The Title of the Recipe
Chocolate Soufflé Brownies
Ingredients
- 1 and 1/2 sticks of unsalted butter, plus more for greasing the pan (12 tablespoons)
- 2 cups of sugar
- 4 large eggs
- 1/2 cup of unsweetened cocoa powder
- 1 teaspoon of vanilla extract
- 1/4 teaspoon of salt
- 1 and 1/4 cups of all-purpose flour
- 1 cup of semi-sweet chocolate chips
- 1 cup of heavy cream
- Confectioners' sugar, for dusting
Instructions
Preheat the Oven
Preheat your oven to 350°F (180°C). Grease an 8-inch square baking pan with butter and line it with parchment paper.
Make the Brownie Batter
In a medium bowl, whisk together the flour, salt, and cocoa powder. Set aside.
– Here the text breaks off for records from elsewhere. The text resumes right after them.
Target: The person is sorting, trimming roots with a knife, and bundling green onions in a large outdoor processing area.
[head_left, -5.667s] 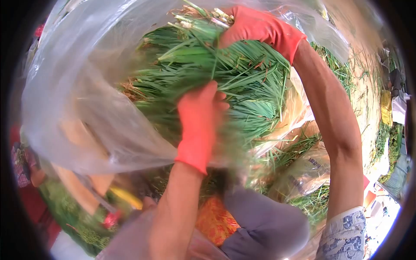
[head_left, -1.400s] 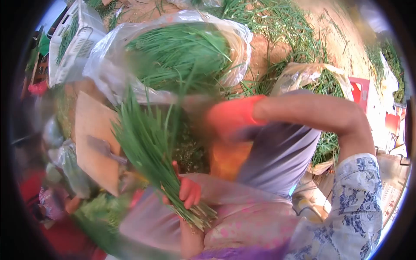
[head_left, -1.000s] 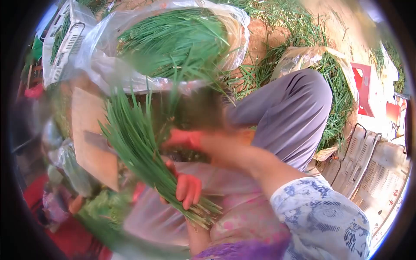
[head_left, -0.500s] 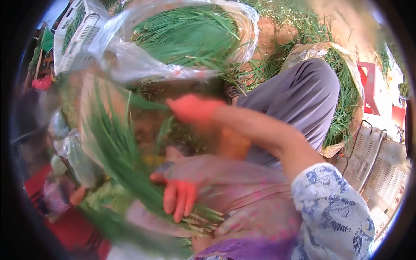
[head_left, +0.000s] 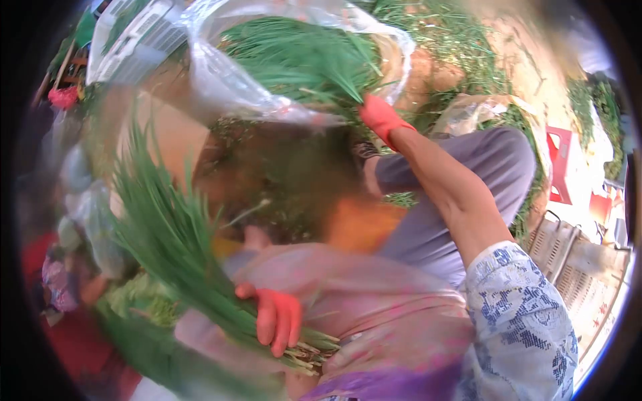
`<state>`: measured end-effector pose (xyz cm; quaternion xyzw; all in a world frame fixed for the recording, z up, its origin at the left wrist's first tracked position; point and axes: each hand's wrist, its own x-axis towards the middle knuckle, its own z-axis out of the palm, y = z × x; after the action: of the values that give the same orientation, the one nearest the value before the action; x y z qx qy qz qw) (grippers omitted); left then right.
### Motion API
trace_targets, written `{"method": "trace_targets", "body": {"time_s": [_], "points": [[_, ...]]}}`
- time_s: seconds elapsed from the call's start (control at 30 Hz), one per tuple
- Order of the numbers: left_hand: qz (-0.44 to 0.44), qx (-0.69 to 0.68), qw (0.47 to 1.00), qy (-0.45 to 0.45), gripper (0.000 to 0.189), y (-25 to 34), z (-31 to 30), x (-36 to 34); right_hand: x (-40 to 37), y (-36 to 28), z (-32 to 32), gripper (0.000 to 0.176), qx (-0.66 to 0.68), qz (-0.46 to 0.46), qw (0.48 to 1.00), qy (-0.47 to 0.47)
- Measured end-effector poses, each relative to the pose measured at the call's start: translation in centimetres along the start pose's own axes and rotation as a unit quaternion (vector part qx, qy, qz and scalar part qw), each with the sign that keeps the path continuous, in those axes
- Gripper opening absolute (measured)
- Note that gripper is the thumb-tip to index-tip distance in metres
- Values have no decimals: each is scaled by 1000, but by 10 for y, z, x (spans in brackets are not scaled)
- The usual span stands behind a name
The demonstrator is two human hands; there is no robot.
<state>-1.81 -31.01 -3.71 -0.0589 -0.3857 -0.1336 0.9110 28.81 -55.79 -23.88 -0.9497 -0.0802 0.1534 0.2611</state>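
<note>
In a red-orange glove, my left hand (head_left: 277, 321) is wrapped round the lower end of a thick bunch of chives (head_left: 180, 250). The pale cut ends stick out past the fingers over my lap, and the green leaves fan up to the left. My right hand (head_left: 382, 120), gloved alike, reaches forward to the near right edge of a large chive pile (head_left: 301, 57). Its fingers are closed on the ends of some chives there, with their leaves still lying along the pile. A clear plastic sheet (head_left: 221, 83) surrounds the pile.
Behind my bent knee (head_left: 495, 154) is another plastic bag (head_left: 468, 110) with greens. White crates stand at the upper left (head_left: 144, 43) and lower right (head_left: 592, 274). A red stool-like object (head_left: 560, 164) is at right. Loose chives (head_left: 441, 40) litter the ground.
My right hand has moved from above my lap, away and to the right, to the edge of the pile and closed on chives. My left hand keeps its hold on the bunch.
</note>
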Motion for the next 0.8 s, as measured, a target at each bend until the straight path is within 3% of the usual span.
{"method": "trace_targets", "body": {"time_s": [0.03,0.1,0.2,0.3,0.4,0.5,0.63,0.67,0.73,0.8], "points": [[8,4,1000,-2,78,1,1,2,-4,22,24,37,9,-3,999,-31],[17,17,1000,0,76,3,6,8,-30,20,39,42,89,110,982,-128],[33,34,999,23,76,5,16,-2,-51,42,83,38,42,44,994,-88],[25,46,998,35,80,9,25,1,-57,40,66,28,-11,7,996,-88],[25,50,998,33,79,6,29,8,-57,33,57,23,-52,29,992,-110],[33,100,992,70,74,9,32,8,-56,30,60,24,-40,7,997,-71],[171,128,942,259,73,-8,44,-17,-46,21,40,21,-57,-6,998,-1],[215,148,908,327,78,-12,48,-20,-44,8,21,22,-36,4,997,-74],[225,182,864,413,65,-12,45,-5,-55,-46,-38,23,6,27,976,-217],[238,185,828,472,60,-9,38,0,-93,-89,-77,27,133,59,961,-235]]}}
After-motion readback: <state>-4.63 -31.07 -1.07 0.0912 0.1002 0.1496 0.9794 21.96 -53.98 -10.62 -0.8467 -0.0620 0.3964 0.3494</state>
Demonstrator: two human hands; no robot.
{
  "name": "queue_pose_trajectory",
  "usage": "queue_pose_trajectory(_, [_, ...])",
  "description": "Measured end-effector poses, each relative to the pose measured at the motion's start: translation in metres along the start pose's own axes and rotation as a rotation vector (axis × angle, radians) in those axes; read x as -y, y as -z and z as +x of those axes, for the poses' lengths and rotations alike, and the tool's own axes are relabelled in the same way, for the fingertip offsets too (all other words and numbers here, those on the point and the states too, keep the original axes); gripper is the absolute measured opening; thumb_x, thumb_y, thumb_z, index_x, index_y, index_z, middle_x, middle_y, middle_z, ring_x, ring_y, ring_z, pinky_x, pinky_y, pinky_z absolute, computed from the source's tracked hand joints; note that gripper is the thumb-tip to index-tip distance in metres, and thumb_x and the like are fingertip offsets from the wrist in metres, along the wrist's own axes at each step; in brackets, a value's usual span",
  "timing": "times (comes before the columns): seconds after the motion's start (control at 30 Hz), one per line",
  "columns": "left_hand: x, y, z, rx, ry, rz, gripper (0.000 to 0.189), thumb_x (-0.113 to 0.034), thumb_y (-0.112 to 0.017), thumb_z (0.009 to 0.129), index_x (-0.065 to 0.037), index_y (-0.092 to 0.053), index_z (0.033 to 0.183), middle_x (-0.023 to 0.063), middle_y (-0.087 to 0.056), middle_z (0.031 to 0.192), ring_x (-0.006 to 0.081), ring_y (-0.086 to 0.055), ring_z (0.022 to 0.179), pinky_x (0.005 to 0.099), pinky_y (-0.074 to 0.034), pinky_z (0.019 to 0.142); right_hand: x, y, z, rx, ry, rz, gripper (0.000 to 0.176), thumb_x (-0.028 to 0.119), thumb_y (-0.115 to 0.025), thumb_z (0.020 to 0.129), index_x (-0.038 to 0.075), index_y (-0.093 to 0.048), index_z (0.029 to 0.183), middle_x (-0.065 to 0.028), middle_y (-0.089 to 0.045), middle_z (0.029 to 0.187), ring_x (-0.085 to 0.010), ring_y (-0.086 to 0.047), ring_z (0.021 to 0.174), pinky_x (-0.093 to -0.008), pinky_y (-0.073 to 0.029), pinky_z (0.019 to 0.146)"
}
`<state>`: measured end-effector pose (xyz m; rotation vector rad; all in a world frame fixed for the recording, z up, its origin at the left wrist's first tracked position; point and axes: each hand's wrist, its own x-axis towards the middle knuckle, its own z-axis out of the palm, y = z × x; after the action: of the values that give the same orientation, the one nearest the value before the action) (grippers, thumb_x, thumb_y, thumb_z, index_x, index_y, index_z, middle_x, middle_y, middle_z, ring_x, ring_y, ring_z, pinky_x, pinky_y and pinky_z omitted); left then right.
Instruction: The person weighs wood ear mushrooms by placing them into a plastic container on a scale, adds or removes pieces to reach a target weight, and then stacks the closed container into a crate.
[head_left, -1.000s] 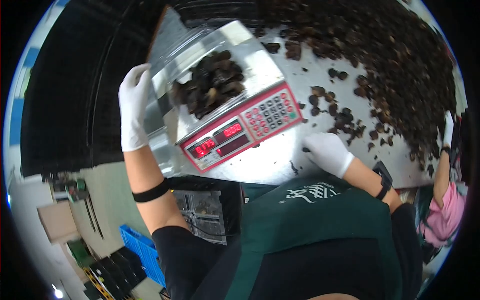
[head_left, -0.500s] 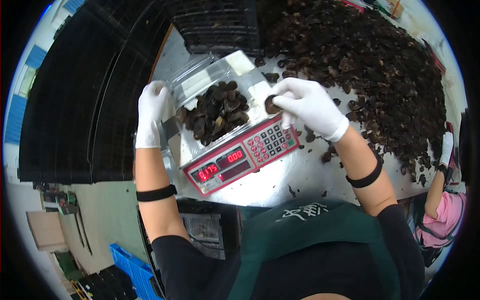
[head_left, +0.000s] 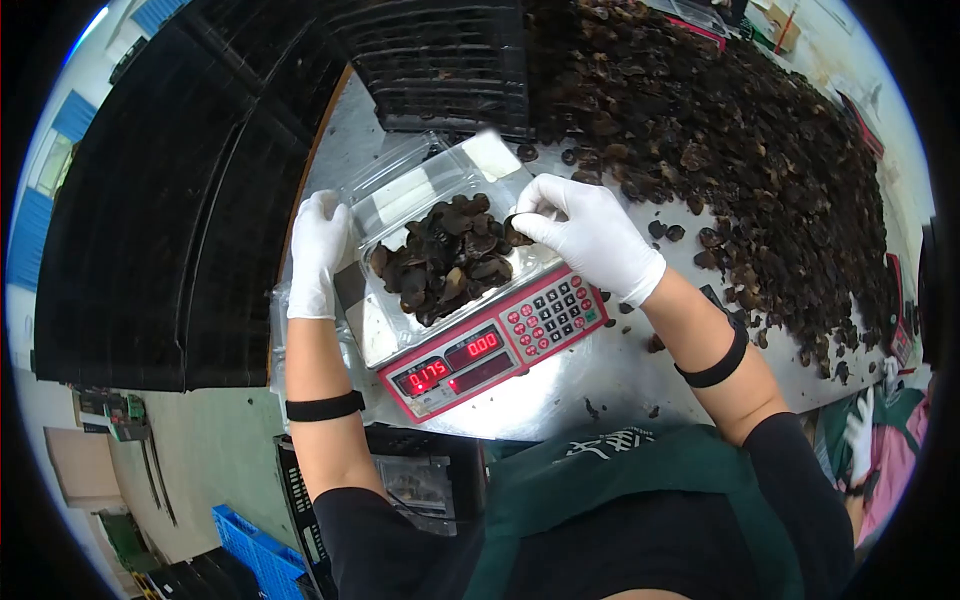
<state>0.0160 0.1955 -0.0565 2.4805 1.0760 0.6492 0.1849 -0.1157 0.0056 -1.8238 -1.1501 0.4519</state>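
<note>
A clear plastic box point(head_left: 405, 185), its lid folded back, sits on a red-and-white digital scale point(head_left: 560, 310) whose red display reads 0.175. Dark wood ear mushrooms point(head_left: 440, 262) are heaped in the box. In a white glove, my right hand point(head_left: 595, 238) pinches one mushroom piece point(head_left: 514, 232) at the box's right side. My left hand point(head_left: 320, 250), also gloved, is beside the box's left edge with its fingers curled closed; what they hold, if anything, is hidden.
A large pile of wood ear mushrooms point(head_left: 720, 150) covers the right of the metal table point(head_left: 500, 405). Black crates point(head_left: 430, 60) stand behind and left. More clear plastic point(head_left: 285, 345) lies left of the scale. At far right is a co-worker's gloved hand point(head_left: 860, 435).
The view has shifted, so the scale and box sit lower. My right hand has brought the mushroom piece left to the heap's edge. The co-worker's hand has come down.
</note>
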Motion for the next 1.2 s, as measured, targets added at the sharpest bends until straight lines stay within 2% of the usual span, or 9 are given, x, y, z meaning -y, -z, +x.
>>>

In a large bowl, using an electric mixer, beat together the butter and sugar until light and fluffy, about 2-3 minutes. Beat in the eggs one at a time, followed by the vanilla extract.
Add the Flour Mixture
Gradually mix in the flour mixture until just combined, being careful not to overmix. Melt the chocolate chips in a double boiler or in the microwave in 30-second increments, stirring between each interval until smooth. Allow the chocolate to cool slightly.
Combine the Brownie and Chocolate Mixtures
Pour the melted chocolate into the brownie batter and mix until just combined.
Pour the Batter into the Pan
Transfer the batter to the prepared pan and smooth the top with a spatula.
Bake the Brownies
Bake for 25-30 minutes or until a toothpick inserted into the center comes out with a few moist crumbs. Let cool completely in the pan.
Prepare the Soufflé Topping
In a small saucepan, heat the heavy cream over medium heat until it starts to simmer. Remove from heat and pour over the chocolate chips in a heatproof bowl. Stir until smooth and let cool slightly.
Assemble the Brownies
Once the brownies are completely cool, use a serrated knife to cut them into 9-12 squares. Drizzle the soufflé topping over the brownies and sprinkle with confectioners' sugar.
Serve
Serve warm or at room temperature. Enjoy!